The Cheapest Law Degree?

AuctioneerLaw Schools In Bidding Wars For Students

 
Last month, Prof. Daniel B. Rodriguez, dean of the Northwestern University School of Law, told The New York Times that him and his school were “in hand-to-hand combat with other schools” for the best students. It makes sense. If you are smart enough to score very well on the LSAT and have a great undergraduate GPA, you are probably smart enough to know paying sticker price for a law degree in a climate of soaring tuition and plummeting job placement is foolish. And now, according to Rodriguez and a few others, top students are increasingly negotiating their scholarship dollars with schools. What’s more, in some cases, it’s working.
The head of admissions at the University of Michigan Law School, Sarah Zearfoss, told The American Lawyer, “We use to give merit aid to a tiny portion. Now it to two-thirds of our students.” The Times reported Northwestern giving 74% of its first year students some form of scholarship. In 2009, that amount was 30%. However, Zearfoss said Michigan will not play the counteroffer game with students.

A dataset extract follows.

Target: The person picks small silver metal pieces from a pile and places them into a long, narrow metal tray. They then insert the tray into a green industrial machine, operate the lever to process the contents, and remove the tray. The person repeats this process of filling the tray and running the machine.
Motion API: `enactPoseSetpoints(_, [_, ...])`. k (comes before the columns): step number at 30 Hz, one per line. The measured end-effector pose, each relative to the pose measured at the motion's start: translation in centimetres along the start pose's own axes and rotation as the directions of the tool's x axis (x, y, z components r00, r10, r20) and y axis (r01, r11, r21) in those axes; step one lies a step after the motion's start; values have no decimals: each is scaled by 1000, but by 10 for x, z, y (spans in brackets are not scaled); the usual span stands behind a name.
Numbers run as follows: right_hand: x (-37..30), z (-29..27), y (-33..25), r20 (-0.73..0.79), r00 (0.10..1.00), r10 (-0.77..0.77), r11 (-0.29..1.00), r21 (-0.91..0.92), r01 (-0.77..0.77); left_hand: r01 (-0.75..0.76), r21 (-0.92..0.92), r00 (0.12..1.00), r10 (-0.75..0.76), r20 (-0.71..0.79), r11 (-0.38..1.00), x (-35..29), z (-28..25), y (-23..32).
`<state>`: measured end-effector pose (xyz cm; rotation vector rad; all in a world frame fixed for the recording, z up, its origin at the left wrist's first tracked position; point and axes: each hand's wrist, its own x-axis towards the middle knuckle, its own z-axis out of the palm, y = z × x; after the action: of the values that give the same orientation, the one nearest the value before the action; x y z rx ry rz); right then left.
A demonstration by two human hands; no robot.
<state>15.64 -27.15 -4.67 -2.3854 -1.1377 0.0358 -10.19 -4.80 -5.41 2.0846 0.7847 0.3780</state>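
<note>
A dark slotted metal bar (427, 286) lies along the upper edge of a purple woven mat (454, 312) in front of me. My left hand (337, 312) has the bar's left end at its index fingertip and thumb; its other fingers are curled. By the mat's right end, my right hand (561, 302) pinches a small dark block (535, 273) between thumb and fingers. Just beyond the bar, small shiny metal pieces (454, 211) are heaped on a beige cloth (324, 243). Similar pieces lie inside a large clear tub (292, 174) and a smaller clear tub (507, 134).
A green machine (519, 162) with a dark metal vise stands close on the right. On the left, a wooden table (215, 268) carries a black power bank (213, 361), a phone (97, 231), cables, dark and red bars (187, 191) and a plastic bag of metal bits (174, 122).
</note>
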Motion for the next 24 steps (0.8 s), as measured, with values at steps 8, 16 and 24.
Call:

Nevertheless, Daniel Filler, a professor at Drexel University School of Law, says that’s not the case for all schools. Filler says the bargaining game for scholarships is “huge” and it is a “bid up, bid up for students” era. According to Filler this is mainly happening with law schools outside of the top few. Students will still pay top dollar for Harvard, Stanford or Yale, but if it comes down to a decision between a Northwestern (ranked 12th by U.S. News) or a Vanderbilt (ranked 16th) and Vanderbilt is offering a larger scholarship, students might use that to negotiate more from Northwestern or end up choosing Vanderbilt despite the slightly lower ranking.
According to Filler, this is being perpetuated by students posting LSAT scores, GPAs and scholarship amounts from certain schools on Internet message boards. Again, it just makes sense. Schools need top applicants to be ranked highly enough to continue to attract top applicants. Slippage in the rankings is more and more detrimental to a school trying to sustain itself during a downturn in class sizes. If you are willing to attend a lower-ranked school, there might be increasing amounts of scholarship dollars available for you.